YOUR GOAL:
Copy exactly, please, the lines of the data from its start through the line containing "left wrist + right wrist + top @".
Content starts
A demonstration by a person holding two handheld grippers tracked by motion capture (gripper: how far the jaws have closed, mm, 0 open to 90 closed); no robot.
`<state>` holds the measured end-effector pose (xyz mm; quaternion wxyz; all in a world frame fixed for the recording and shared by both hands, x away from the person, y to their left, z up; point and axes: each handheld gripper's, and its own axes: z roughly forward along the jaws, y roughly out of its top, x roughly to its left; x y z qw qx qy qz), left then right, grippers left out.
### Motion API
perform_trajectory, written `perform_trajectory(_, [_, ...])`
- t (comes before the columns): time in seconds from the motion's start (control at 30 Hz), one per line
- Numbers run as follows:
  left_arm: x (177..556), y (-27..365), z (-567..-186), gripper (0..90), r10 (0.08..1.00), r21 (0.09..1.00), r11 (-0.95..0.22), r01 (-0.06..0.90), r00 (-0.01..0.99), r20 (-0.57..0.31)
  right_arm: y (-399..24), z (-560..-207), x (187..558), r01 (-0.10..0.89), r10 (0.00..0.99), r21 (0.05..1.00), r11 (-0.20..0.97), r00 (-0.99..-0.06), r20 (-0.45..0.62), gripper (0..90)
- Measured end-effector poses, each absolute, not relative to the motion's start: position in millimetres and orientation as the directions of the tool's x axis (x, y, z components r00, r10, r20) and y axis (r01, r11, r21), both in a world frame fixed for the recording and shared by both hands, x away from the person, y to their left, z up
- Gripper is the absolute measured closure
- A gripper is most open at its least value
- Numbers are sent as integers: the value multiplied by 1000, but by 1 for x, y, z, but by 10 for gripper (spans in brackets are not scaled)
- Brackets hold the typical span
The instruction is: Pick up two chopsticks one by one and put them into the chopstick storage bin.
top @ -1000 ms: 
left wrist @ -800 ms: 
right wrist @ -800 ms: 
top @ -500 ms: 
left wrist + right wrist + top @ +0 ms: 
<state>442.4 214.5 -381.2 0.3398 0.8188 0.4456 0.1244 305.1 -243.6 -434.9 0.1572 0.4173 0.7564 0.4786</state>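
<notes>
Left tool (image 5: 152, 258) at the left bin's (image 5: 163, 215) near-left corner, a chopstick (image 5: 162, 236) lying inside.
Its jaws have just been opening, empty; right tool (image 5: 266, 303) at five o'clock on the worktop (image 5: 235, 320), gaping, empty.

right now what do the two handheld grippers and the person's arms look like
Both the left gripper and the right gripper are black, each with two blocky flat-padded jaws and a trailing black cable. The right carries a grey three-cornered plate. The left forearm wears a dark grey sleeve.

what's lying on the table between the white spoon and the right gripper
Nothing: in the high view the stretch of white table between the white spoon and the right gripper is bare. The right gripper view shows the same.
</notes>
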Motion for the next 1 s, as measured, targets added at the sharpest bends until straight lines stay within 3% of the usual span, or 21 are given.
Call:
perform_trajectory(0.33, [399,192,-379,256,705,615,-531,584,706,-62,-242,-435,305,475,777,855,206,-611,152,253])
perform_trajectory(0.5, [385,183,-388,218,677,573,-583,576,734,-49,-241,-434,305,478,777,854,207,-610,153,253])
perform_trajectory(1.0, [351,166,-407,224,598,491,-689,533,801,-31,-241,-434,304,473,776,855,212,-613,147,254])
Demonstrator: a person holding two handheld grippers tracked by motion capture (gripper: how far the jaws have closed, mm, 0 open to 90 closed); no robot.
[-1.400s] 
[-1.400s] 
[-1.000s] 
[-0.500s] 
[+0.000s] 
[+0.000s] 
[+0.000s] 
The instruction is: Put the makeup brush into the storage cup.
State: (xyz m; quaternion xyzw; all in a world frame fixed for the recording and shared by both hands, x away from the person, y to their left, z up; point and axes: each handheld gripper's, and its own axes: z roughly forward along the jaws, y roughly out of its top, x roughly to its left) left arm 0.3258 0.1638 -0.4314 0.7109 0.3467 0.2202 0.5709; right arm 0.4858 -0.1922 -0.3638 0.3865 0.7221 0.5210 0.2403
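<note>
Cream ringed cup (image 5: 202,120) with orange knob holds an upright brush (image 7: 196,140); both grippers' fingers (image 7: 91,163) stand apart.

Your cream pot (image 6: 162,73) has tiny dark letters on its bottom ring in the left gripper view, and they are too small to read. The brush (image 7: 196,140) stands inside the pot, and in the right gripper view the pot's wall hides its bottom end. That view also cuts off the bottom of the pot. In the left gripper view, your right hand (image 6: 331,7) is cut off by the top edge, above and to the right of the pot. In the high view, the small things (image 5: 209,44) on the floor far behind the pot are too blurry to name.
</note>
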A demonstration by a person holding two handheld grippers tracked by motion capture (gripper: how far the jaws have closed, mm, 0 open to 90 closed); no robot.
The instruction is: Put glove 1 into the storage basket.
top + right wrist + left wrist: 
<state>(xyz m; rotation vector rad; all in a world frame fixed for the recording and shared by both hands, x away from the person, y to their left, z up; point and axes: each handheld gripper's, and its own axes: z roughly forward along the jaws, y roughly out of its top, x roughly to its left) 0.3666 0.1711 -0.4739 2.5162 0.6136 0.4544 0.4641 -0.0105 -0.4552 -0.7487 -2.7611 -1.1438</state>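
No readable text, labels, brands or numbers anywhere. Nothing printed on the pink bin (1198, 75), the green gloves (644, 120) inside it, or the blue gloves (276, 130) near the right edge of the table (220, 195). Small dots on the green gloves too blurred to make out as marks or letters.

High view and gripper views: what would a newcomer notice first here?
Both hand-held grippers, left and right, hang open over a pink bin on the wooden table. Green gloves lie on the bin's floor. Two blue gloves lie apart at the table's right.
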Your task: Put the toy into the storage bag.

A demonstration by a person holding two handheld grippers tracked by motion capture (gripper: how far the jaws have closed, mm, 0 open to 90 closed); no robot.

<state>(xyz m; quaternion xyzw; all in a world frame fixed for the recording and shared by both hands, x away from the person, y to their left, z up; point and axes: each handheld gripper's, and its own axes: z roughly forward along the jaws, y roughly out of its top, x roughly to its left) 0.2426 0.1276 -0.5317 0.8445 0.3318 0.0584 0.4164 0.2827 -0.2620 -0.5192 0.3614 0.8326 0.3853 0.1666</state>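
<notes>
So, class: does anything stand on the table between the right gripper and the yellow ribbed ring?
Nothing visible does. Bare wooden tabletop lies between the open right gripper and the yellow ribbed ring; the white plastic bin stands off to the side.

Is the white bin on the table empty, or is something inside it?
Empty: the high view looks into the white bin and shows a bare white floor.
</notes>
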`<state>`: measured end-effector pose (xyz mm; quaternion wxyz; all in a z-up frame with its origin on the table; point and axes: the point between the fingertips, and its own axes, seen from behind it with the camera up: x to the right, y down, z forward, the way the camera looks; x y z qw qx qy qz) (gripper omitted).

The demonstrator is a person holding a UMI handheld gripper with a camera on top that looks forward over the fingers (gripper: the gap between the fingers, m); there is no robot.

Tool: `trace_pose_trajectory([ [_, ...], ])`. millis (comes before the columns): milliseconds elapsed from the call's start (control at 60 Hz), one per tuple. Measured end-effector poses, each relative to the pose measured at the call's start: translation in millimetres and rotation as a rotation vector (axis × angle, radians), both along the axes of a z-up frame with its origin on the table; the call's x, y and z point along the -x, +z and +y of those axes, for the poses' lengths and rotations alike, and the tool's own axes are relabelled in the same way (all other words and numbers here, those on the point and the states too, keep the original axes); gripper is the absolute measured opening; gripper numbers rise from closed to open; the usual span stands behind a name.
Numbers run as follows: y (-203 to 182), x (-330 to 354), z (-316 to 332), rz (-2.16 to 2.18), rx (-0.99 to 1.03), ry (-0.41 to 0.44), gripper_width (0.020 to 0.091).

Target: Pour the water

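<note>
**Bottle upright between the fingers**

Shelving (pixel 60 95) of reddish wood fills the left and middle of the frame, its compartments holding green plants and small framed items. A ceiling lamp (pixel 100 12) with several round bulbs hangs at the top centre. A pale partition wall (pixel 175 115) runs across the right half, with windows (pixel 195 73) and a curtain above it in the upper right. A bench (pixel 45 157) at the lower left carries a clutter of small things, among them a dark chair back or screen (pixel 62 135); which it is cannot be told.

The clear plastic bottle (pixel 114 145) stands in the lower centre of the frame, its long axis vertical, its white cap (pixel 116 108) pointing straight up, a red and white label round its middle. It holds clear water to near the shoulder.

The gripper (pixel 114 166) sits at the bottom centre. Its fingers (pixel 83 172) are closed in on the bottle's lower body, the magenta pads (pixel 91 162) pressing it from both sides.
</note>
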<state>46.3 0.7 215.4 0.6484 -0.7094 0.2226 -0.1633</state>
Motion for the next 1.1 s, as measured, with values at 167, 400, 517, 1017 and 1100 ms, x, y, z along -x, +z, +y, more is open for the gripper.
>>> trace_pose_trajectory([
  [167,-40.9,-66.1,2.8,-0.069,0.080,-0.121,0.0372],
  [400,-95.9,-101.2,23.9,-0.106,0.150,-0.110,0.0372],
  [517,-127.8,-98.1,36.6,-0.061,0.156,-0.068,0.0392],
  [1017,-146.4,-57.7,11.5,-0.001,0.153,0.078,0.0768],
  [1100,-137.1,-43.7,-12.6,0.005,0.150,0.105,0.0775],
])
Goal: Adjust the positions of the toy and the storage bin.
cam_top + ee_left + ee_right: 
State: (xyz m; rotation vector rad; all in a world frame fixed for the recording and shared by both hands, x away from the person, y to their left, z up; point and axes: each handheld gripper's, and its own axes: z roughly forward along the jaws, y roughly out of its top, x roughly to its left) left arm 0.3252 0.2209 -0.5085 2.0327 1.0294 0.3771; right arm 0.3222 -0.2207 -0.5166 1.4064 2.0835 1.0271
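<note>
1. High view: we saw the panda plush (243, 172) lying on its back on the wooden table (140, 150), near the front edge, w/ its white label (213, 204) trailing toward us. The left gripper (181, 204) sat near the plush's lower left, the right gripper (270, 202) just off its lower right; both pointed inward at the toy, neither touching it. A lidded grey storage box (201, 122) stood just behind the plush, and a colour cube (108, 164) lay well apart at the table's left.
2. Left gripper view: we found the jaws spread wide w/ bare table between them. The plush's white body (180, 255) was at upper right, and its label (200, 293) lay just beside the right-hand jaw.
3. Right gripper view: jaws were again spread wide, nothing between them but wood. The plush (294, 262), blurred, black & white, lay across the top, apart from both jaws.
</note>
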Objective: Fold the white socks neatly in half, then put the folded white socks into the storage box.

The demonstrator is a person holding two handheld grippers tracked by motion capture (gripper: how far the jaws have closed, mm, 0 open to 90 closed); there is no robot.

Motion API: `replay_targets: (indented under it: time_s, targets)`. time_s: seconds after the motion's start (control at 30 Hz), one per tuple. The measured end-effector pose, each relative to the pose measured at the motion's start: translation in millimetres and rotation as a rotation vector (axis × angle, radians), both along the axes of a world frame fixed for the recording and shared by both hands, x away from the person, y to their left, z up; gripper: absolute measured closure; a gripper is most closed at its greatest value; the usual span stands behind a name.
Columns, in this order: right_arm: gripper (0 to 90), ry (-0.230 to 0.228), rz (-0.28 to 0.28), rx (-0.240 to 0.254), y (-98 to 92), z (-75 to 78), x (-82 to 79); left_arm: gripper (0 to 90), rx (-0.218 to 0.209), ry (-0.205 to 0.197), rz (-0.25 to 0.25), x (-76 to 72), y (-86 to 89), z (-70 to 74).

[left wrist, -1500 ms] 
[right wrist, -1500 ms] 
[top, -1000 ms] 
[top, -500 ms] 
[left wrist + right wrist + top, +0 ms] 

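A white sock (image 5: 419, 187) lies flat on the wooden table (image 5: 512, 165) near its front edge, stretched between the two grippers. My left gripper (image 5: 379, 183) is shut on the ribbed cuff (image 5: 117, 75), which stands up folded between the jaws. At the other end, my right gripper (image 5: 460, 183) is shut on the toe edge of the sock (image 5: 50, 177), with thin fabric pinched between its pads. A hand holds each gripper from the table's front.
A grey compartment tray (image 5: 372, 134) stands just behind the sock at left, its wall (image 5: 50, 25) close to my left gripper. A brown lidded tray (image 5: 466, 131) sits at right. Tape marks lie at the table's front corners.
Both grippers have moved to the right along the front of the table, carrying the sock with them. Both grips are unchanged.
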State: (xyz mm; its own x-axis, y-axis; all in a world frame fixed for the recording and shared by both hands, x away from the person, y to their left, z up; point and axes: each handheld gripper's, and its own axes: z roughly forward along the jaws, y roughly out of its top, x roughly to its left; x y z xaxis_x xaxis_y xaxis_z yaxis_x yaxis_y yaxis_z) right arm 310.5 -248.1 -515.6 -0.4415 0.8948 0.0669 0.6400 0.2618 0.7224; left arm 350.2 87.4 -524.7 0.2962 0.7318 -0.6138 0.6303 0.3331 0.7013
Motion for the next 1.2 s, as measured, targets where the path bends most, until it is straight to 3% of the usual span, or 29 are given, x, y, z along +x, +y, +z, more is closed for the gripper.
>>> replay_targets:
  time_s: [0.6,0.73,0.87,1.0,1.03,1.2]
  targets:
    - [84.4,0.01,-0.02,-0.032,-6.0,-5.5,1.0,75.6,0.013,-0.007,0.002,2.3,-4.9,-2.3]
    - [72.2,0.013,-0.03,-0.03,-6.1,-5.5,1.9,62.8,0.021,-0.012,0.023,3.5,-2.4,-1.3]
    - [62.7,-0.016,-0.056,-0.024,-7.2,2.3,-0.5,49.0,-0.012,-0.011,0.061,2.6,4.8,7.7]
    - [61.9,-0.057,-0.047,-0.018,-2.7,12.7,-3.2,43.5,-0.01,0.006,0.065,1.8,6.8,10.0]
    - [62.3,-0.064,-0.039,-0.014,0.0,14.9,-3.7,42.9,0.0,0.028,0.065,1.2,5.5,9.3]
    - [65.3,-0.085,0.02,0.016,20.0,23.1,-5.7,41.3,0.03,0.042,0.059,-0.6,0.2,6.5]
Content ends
RESPONSE BOX:
A demonstration by a person holding two handheld grippers tracked by motion capture (gripper: how far the jaws have closed, mm, 0 open to 90 closed); no robot.
`<state>` holds the measured end-effector pose (xyz mm; quaternion wxyz; all in a world frame fixed for the recording and shared by both hands, x away from the person, y to their left, z up; point and axes: each handheld gripper's, and its own axes: z roughly forward along the jaws, y roughly out of its top, x roughly to its left; x y z qw qx qy qz), left then right, grippers left out.
### Motion API
perform_trajectory, written `perform_trajectory(_, [_, ...])`
- t (comes before the columns): time in seconds from the motion's start (control at 30 Hz), one per line
- Numbers run as follows:
  left_arm: x (177..556), y (-27..365), z (-567..-186), gripper (0..90), r10 (0.08..1.00), r21 (0.09..1.00), r11 (-0.95..0.22), r01 (-0.06..0.90), r00 (-0.01..0.99), r20 (-0.57..0.31)
  right_arm: y (-399..24), z (-560..-207), x (187..558), r01 (-0.10..0.89), r10 (0.00..0.99), r21 (0.05..1.00), r11 (-0.20..0.97), r00 (-0.99..-0.06), r20 (-0.45..0.62), gripper (0..90)
- Measured end-effector poses, each absolute, not relative to the motion's start: position in millimetres and orientation as the directions of the tool's x axis (x, y, z components r00, r10, r20) and y axis (r01, r11, r21), both in a world frame fixed for the recording and shared by both hands, x away from the person, y to their left, z up
- Gripper is the absolute measured closure
- A gripper is most open at its least value
- Numbers are sent as integers: the value multiplied by 1000, but by 1 for x, y, z, but by 10 for gripper (spans in brackets are not scaled)
- Brackets hold the typical span
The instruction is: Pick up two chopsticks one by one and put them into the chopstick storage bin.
top @ -1000 ms: 
left wrist @ -800 ms: 
right wrist @ -800 ms: 
top @ -500 ms: 
left wrist + right wrist + top @ +0 ms: 

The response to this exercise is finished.